Ce concept, vivement rejeté par les pays

Ce concept, vivement rejeté par les pays occidentaux, pourrait être finalement retiré du texte final après négociations. Pour Olivier Roy, directeur d'études à l'EHESS et spécialiste de l'islam, la lutte contre les diffamations des religions répond avant tout à des objectifs politiques.

Pourquoi les pays musulmans défendent-ils le concept de diffamation des religions ?

Olivier Roy : Il y a des siècles, la religion catholique utilisait le concept de blasphème. Avec la sécularisation, l'Occident a fini par accepter la critique de la religion chrétienne. Dans le fond, ce qui est en jeu, ce n'est pas la religion. Il y a une ambiguïté profonde sur ce concept de diffamation des religions, qu'on retrouve dans le terme islamophobie. On est au croisement de deux idées : de la blasphémie, attaque contre une religion, et du racisme, l'attaque contre un groupe ethnique.

Mais cet amalgame est également présent dans les esprits occidentaux ?

Oui, cela vient de la construction des musulmans en Europe comme groupe néo-ethnique. On dit les "musulmans", on ne dit plus les Arabes ou les Turcs. C'est une reconstruction : on prend un marqueur religieux, l'islam, pour caractériser un groupe qui est ethniquement différent aux yeux des gens.

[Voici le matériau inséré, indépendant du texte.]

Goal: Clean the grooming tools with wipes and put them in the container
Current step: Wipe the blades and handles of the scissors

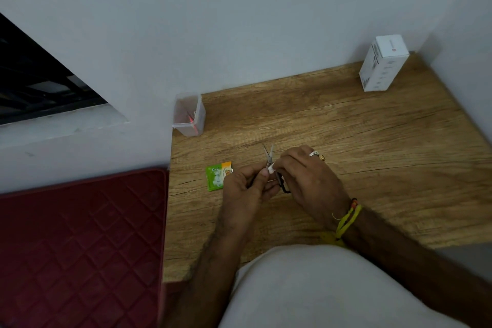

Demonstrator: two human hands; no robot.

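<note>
Scissors point(269, 156) sit in the middle of the wooden table point(372, 141), held up between two hands. They are small and made of metal. Their two thin blades point away toward the far wall and are spread a little, like a narrow V. Their dark handle loops point(282, 184) show low down between the two hands.

The left hand point(247, 186) has its fingers curled around the scissors near the handles, with the thumb on top. The right hand point(308, 176) pinches a small white wipe point(272, 168) against the scissors, right where the blades meet. The two hands are close together and touch. The right hand has a ring point(314, 153) on one finger, and yellow strings point(347, 218) go around its wrist.

A little green packet point(217, 176) lies flat on the table just to the left of the left hand. A clear plastic container point(189, 114) stands at the far left corner of the table, next to the wall. Something thin and red is inside it, but it is too blurry to tell what it is. A white box point(382, 62) stands up in the far right corner, well apart from the hands.

A dark red cushion point(80, 247) with a diamond pattern lies to the left of the table. Pale cloth point(319, 287) on the person fills the near bottom.
</note>
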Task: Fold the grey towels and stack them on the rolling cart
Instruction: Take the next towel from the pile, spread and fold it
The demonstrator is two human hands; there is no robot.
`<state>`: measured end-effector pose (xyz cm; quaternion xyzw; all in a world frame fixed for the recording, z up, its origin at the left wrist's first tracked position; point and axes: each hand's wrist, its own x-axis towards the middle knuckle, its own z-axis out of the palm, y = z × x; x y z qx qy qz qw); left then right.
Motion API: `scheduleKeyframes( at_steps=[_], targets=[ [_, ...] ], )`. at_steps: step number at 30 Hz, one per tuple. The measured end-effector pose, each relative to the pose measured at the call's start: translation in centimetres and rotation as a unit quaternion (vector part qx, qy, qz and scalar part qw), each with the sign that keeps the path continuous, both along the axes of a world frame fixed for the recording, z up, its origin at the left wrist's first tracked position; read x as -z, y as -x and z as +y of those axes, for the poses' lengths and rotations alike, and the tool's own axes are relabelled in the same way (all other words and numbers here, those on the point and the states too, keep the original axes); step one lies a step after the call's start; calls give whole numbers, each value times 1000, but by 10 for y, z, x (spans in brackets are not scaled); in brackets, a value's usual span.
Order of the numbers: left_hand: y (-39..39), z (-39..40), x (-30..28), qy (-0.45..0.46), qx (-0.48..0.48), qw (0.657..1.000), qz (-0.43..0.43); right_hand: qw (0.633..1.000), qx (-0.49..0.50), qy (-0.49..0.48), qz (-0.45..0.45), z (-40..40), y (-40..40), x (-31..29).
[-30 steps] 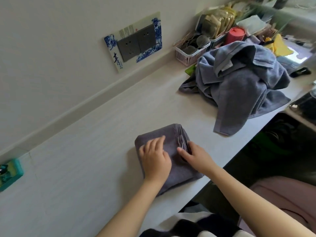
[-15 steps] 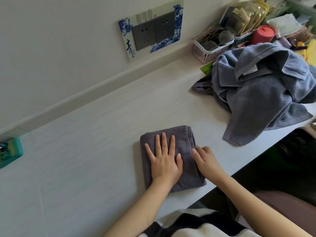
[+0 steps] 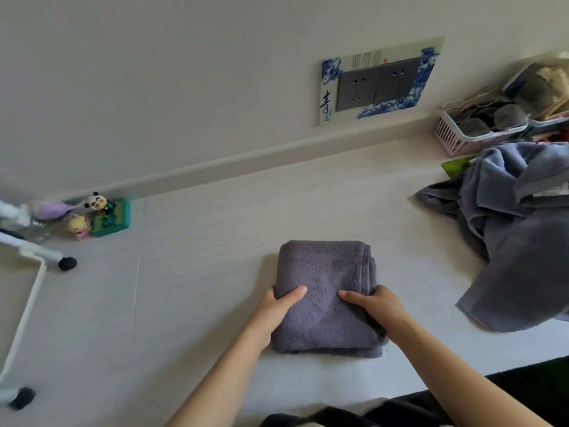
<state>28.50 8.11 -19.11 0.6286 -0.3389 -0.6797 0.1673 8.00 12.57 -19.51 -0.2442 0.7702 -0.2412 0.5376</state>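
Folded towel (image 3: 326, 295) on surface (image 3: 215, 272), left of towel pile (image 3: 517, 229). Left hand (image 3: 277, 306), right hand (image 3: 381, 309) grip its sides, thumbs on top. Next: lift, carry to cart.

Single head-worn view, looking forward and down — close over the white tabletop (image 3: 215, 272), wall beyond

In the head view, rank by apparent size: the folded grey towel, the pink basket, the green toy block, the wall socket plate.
1. folded grey towel
2. wall socket plate
3. pink basket, partly cut off, so unsure
4. green toy block
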Motion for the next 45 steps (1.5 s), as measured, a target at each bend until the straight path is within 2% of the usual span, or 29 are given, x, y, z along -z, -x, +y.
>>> scheduleKeyframes(
  at_steps=[4, 8, 12, 15, 20, 28, 32, 37, 43, 45],
  targets=[
    [-36, -4, -27, 2, -93, 994, 56, 993, -44, 63, -93, -26, -25, -16],
    [-88, -2, -73, 62, -161, 983, 65, 971, -142, 120, -154, -61, -69, -57],
    [-154, 3, -135, 141, -234, 961, 46, 921, -262, 195, -214, -96, -133, -118],
    [-195, 11, -185, 224, -260, 939, 27, 883, -313, 246, -249, -114, -180, -165],
    [-248, 35, -269, 365, -323, 873, -26, 819, -374, 318, -296, -126, -254, -243],
    [-309, 45, -373, 513, -351, 779, -77, 732, -438, 422, -307, -139, -331, -351],
    [-322, 40, -389, 531, -369, 761, -49, 712, -484, 423, -283, -150, -349, -389],
    [-324, 37, -380, 536, -407, 738, -38, 701, -522, 413, -257, -163, -359, -396],
    [-327, 29, -410, 554, -412, 722, -41, 654, -551, 430, -289, -177, -357, -427],
    [-336, 22, -433, 553, -431, 711, -53, 653, -541, 436, -303, -187, -367, -449]
  ],
)
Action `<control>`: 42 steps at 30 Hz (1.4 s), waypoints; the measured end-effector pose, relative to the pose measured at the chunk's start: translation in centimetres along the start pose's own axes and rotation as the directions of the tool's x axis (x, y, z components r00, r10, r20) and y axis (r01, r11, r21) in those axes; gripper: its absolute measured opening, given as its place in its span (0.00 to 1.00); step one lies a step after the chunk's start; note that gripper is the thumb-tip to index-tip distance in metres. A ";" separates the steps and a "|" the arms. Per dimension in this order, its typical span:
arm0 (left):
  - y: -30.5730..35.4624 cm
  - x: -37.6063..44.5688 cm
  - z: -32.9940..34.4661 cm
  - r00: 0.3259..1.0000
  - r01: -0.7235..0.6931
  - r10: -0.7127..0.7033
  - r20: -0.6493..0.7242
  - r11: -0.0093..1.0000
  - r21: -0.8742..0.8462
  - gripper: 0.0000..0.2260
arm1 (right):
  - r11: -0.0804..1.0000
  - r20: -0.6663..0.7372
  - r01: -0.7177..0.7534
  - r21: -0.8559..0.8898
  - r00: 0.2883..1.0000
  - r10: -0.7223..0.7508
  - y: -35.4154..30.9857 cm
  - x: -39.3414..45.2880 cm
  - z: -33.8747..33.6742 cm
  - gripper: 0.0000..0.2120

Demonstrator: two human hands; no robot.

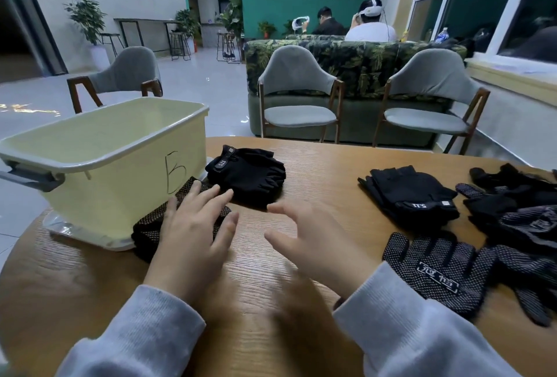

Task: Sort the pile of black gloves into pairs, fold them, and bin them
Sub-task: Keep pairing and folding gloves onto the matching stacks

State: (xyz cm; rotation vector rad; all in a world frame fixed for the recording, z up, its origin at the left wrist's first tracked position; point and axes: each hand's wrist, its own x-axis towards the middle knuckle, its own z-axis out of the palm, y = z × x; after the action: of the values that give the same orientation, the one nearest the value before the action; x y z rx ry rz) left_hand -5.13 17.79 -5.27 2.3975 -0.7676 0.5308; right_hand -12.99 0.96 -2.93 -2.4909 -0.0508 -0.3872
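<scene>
My left hand (196, 226) lies flat with spread fingers on a folded black dotted glove pair (150, 226), pressed against the front of the pale yellow bin (99, 147) marked "B". My right hand (307, 235) hovers open over the bare wood, holding nothing. A folded fingerless glove bundle (250, 174) sits just behind my hands. Another folded fingerless pair (413, 193) lies to the right. A dotted glove (443, 274) lies flat at the near right, and a loose heap of black gloves (518, 211) fills the far right.
The round wooden table (271, 316) carries everything. The bin stands on a clear lid at the table's left edge. Three grey chairs (298, 96) and a leaf-patterned sofa (361, 60) stand beyond the table, with two seated people behind it.
</scene>
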 end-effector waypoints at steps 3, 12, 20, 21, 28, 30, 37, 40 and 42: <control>2.5 -0.4 1.2 0.997 -0.062 0.059 -0.043 0.996 -0.067 0.30 | 0.999 -0.001 -0.018 -0.047 1.000 0.018 1.1 -2.0 -1.3 0.22; 10.5 -2.8 6.1 0.988 -0.041 0.057 0.146 0.993 -0.115 0.35 | 0.962 -0.061 -0.145 -0.233 0.989 0.134 5.5 -7.7 -4.0 0.28; 14.9 -5.1 9.6 0.900 -0.045 0.074 0.429 0.996 -0.079 0.20 | 0.876 -0.127 -0.289 -0.385 0.957 0.260 8.8 -11.9 -3.9 0.27; 15.2 -5.3 9.8 0.896 -0.055 0.090 0.436 0.994 -0.092 0.19 | 0.878 -0.141 -0.289 -0.381 0.957 0.254 9.0 -12.2 -4.1 0.26; 15.3 -5.9 9.9 0.854 -0.176 0.223 0.470 0.974 -0.142 0.31 | 0.942 -0.060 -0.218 -0.256 0.976 0.210 10.8 -13.6 -5.3 0.25; 15.2 -5.8 9.7 0.822 -0.219 0.273 0.500 0.962 -0.164 0.34 | 0.954 -0.056 -0.204 -0.220 0.979 0.196 11.3 -14.0 -5.9 0.21; 15.3 -6.0 9.3 0.744 -0.319 0.345 0.573 0.936 -0.149 0.35 | 0.950 -0.341 -0.293 -0.108 0.908 0.242 11.7 -15.3 -8.6 0.16; 15.4 -5.9 9.4 0.719 -0.348 0.392 0.573 0.918 -0.191 0.35 | 0.909 -0.456 -0.393 -0.135 0.840 0.296 12.6 -15.4 -10.3 0.13; 15.5 -5.9 9.6 0.694 -0.377 0.425 0.581 0.902 -0.210 0.38 | 0.861 -0.471 -0.473 -0.185 0.812 0.345 13.4 -15.1 -11.5 0.14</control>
State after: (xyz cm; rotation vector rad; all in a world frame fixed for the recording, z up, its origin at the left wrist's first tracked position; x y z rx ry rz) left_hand -17.43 3.73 -9.64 2.3317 -1.5952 -0.1662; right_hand -28.84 -15.82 -6.01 -2.5452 0.7735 -0.7816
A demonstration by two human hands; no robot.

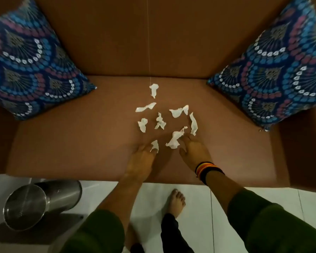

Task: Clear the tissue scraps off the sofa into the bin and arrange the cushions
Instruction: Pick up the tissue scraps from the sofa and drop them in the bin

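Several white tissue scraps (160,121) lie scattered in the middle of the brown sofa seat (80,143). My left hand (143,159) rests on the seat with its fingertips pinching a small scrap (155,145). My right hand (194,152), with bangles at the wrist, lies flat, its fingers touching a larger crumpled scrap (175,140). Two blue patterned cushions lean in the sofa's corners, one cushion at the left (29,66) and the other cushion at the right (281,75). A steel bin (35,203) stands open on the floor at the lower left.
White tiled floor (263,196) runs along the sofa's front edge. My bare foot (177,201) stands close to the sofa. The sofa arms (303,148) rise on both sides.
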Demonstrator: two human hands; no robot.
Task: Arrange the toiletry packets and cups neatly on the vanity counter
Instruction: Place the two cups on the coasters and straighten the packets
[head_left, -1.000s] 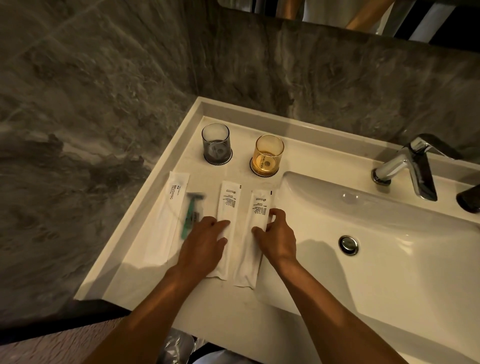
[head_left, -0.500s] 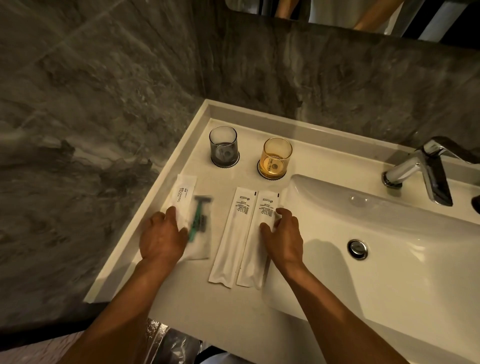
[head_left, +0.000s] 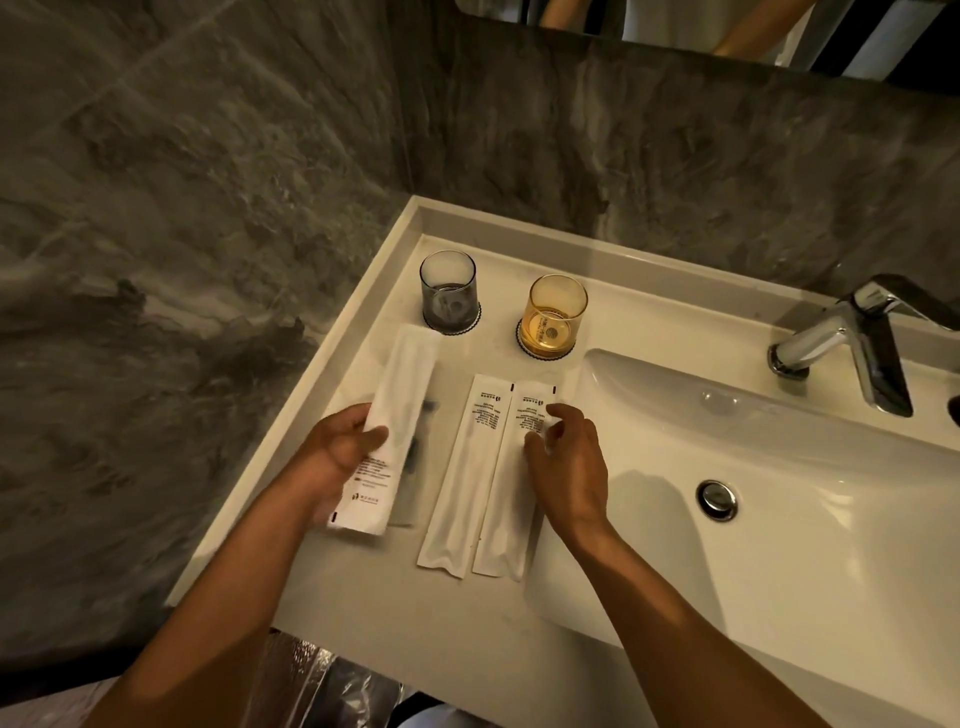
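Observation:
My left hand grips a long white packet, lifted and blurred, over a razor packet mostly hidden beneath it. Two white packets lie side by side on the white counter: the middle packet and the right packet. My right hand rests its fingertips on the right packet's upper half. A grey cup and an amber cup stand upright on round coasters at the back of the counter.
The sink basin with its drain lies right of the packets, and a chrome faucet stands behind it. Dark marble walls close in the left and back. Crinkled plastic shows below the counter's front edge.
My left hand moved from the middle packet to the left one and has lifted a white packet off the counter. My right hand stayed on the right packet.

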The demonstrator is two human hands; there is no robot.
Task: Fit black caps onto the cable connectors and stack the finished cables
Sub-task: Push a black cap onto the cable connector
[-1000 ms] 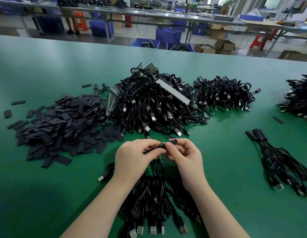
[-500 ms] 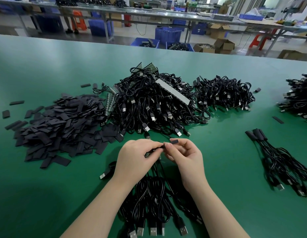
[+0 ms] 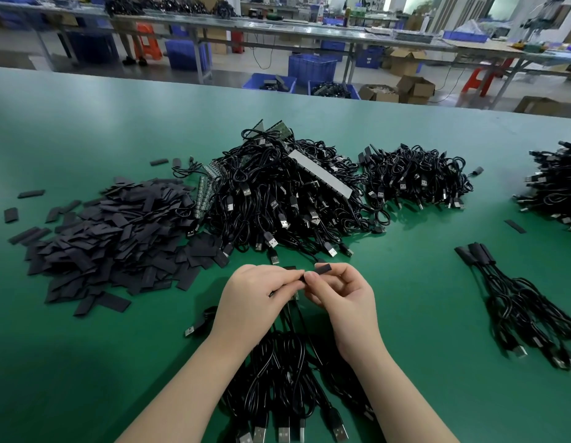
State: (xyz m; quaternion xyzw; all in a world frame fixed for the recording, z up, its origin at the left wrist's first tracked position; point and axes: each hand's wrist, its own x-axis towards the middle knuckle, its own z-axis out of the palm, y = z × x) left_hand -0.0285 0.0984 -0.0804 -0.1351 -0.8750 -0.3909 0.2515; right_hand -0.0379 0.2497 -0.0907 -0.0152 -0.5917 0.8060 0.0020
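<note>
Now, step in hand: capping one connector, judged from the grip.
Cap: flat black rectangular sleeve point(image 3: 322, 269), pinched at the right hand's point(image 3: 341, 295) fingertips.
Cable: thin black cable end point(image 3: 285, 290) held in the curled fingers of the left hand point(image 3: 255, 298); the connector itself is hidden.
Next move: probably line up the sleeve's mouth and slide it on straight.
Supply: loose heap of black caps point(image 3: 117, 238) to the left of the hands.
Uncapped stock: black USB cable mound point(image 3: 277, 193) beyond the hands.
Finished stack: capped cable bundle point(image 3: 517, 298) well to the right on the green tabletop point(image 3: 85, 362).
</note>
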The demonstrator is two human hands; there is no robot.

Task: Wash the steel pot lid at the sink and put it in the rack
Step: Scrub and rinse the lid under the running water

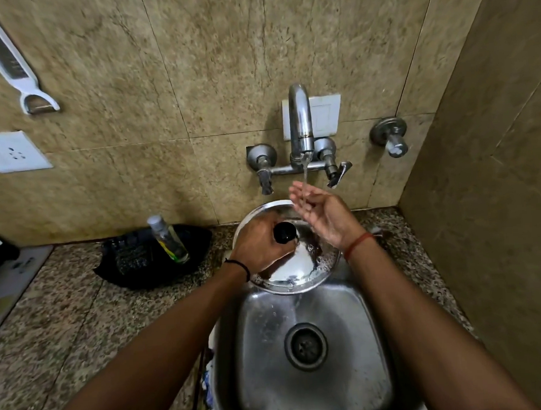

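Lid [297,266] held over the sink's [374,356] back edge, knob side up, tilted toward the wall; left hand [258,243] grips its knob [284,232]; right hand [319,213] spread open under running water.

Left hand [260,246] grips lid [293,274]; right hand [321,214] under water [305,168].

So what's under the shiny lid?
Under the steel lid is the steel sink with its round drain, plainly showing. The lid covers the sink's back part, so anything lying there cannot be seen.
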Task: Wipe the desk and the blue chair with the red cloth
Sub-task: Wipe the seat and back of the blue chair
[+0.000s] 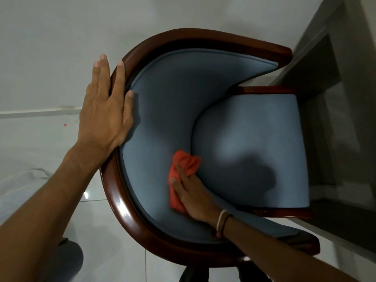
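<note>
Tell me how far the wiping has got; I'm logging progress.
Done: cannot be judged; the grey desk shows only at the frame's right edge. In hand: the right hand presses the crumpled red cloth against the blue upholstered chair's inner backrest, while the left hand steadies its wooden rim. Left: nothing shows the seat wiped.

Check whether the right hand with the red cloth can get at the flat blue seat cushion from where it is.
Probably yes. The right hand presses the crumpled red cloth on the blue backrest padding beside the bare blue seat cushion; nothing lies between.
</note>
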The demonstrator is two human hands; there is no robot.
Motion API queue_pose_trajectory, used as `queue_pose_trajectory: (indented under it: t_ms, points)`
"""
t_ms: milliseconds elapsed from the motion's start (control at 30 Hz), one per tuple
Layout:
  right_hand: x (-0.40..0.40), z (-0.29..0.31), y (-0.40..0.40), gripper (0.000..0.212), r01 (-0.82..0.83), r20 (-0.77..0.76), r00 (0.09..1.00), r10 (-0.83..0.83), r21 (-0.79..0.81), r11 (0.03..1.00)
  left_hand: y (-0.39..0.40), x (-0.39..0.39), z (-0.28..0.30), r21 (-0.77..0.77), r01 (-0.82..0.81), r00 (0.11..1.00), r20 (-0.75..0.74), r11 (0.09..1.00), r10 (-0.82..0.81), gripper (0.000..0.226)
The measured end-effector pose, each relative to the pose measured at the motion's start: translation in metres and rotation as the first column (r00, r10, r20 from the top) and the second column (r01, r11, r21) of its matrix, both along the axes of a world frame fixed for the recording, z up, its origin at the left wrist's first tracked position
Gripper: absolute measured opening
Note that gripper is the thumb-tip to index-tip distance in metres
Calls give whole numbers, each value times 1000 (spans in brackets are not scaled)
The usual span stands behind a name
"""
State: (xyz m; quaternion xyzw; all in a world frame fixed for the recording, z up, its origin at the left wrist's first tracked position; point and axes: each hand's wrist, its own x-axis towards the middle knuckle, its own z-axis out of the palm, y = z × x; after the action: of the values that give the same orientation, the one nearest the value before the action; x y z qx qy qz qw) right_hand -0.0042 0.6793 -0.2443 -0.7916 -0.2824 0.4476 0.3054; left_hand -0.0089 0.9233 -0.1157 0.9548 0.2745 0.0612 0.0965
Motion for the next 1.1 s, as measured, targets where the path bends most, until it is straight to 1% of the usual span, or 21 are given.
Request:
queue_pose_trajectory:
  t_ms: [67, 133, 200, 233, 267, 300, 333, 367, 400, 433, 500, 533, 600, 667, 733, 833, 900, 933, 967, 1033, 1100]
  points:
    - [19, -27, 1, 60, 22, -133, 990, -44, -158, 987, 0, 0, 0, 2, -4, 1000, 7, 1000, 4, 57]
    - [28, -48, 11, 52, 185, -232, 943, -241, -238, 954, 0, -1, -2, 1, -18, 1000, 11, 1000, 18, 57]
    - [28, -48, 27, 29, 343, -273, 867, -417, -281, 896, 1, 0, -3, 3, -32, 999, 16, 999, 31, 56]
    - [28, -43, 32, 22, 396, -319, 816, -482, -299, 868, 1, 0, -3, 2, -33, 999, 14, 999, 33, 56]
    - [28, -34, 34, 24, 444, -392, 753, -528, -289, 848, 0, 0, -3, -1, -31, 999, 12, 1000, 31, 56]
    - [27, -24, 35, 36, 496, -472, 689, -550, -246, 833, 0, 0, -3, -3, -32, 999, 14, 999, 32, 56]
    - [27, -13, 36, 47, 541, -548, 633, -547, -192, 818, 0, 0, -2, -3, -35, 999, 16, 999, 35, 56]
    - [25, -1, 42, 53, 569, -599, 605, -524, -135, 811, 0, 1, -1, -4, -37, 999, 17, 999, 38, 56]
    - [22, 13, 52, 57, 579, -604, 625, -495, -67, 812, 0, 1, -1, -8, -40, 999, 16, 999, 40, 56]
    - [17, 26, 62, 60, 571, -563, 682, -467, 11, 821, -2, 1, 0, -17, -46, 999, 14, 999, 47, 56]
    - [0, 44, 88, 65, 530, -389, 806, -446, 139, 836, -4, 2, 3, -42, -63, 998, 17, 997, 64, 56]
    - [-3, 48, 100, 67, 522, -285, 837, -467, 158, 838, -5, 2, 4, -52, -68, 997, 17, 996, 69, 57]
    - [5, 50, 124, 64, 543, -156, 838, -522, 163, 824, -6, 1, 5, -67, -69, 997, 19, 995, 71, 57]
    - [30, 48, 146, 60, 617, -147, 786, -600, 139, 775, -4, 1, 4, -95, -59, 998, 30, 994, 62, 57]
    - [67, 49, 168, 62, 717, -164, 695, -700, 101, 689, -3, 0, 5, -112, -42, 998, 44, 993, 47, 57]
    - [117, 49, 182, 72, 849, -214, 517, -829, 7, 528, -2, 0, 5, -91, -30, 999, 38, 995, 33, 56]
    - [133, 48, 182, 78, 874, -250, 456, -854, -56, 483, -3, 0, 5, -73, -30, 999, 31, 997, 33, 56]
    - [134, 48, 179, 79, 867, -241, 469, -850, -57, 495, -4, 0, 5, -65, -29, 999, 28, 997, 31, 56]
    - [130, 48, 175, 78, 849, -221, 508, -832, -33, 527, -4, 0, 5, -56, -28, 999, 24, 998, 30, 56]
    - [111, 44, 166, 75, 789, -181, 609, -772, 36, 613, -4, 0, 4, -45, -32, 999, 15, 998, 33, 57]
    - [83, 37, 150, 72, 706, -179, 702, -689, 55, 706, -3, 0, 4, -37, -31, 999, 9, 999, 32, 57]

Le débat autour de la critique des religions, apparu à la suite de l'affaire des caricatures de Mahomet, n'est pas un débat sur l'islam en général. C'est un débat qui est apparu dans ce contexte des minorités musulmanes d'Europe. Ces minorités, ne pouvant utiliser le concept de blasphémie, tombé en désuétude, se rabattent sur les lois antiracistes. Le terme d'islamophobie est né dans le débat européen, avant d'être récupéré par des dirigeants politiques du monde musulman.

Le débat ne se situe donc pas uniquement sur le plan religieux...

Dans les pays musulmans, c'est une question qui est beaucoup plus politique que religieuse. L'attaque contre l'islam est liée dans leur esprit au néo-colonialisme, à l'impérialisme. Par exemple, quand Ben Laden va parler de l'islam , il en parle en termes politiques : "l'envahisseur américain attaque les musulmans", il n'en fait pas une question théologique.

On peut voir qu'un certain nombre de régimes qui soutiennent cette notion de diffamation des religions sont des régimes autoritaires, qui utilisent ce concept pour limiter les libertés. Mais cette récupération n'est pas seulement le fait de régimes autoritaires musulmans, un certain nombre d'autres Etats ont des lois contre la diffamation des religions, comme l'Inde.

Quel est l'objectif de ces régimes ?

Ce débat va bien au-delà de l'islam. Tous les pays qui utilisent le concept de "clash des civilisations" veulent affirmer leur singularité. Affirmer que leur civilisation est différente permet de présenter la démocratie et les droits de l'homme comme des idées purement occidentales, culturelles. Ce type d'argument est utilisé par des dirigeants chinois, singapouriens ou d'Afrique centrale.

La revendication contre la diffamation des religions est construite par des élites qui reprennent un sentiment populaire largement répandu pour le retourner contre leur propre population. Un cas d'école de démagogie. Le concept de diffamation des religions limite par essence la liberté d'expression. C'est un des buts de l'opération.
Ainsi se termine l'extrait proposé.